PROBLEM TO SOLVE:
Each line starting at the one that contains "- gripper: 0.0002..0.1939" and ending at the one that contains "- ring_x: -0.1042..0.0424" must be returned exactly, and the rest of the listing is left out.

PROVIDED MATERIAL:

■ ■ ■ ■ ■

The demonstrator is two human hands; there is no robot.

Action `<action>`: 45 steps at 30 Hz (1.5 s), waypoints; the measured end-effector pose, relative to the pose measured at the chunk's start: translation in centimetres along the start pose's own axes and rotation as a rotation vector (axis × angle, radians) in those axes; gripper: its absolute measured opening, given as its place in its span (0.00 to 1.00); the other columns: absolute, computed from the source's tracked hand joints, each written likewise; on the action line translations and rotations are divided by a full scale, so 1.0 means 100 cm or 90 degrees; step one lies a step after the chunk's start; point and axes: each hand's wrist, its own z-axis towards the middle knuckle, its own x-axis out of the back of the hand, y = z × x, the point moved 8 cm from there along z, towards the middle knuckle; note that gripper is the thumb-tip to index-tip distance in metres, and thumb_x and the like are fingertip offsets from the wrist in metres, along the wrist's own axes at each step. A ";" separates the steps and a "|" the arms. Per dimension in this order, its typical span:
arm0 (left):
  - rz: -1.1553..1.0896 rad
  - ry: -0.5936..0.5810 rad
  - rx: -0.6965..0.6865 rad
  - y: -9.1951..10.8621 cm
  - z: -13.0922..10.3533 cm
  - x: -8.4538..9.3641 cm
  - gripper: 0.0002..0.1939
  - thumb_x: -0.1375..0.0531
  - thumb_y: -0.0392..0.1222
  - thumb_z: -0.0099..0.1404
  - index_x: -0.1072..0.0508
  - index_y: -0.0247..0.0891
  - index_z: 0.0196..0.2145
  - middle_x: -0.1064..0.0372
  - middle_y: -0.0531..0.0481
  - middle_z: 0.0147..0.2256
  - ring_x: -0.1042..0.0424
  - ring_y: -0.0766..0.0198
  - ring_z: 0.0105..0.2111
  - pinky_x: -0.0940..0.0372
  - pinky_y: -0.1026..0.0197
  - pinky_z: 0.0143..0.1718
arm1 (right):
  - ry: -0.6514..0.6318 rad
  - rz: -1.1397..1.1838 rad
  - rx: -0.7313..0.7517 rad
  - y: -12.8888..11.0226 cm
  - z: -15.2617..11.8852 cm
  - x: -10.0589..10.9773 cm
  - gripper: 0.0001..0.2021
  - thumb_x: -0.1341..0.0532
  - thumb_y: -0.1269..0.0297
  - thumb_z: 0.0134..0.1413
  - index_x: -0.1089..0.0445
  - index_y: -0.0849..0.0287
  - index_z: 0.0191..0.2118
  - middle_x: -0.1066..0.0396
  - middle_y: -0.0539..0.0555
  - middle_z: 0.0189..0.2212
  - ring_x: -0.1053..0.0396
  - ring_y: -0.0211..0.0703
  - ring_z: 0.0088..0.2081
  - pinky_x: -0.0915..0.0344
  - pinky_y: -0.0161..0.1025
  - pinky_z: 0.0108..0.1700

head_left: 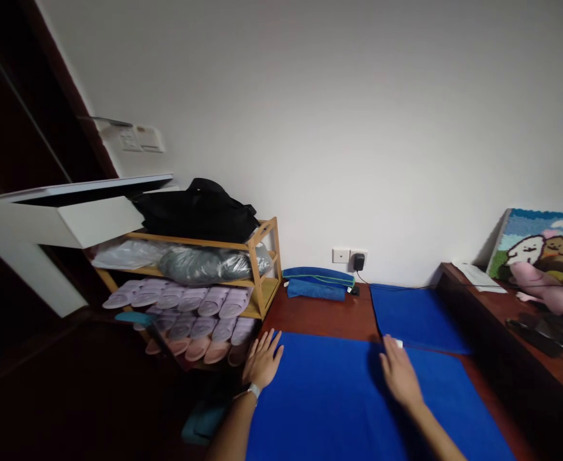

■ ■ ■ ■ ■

EXERCISE OUTPUT:
  - gripper: 0.0002..0.1939
  - thumb_x: -0.1375..0.0531
  - thumb_y: -0.0392..0.1222
  - thumb_z: -0.0099..0.1404
  - index_x: -0.1072..0.0508
  - index_y: -0.0247..0.0891
  - index_z: 0.0196..0.2145
  - middle_x: -0.1064..0.0372
  - middle_y: -0.0531..0.0481
  - middle_z: 0.0147..0.2256
  - ring_x: -0.1042..0.0424

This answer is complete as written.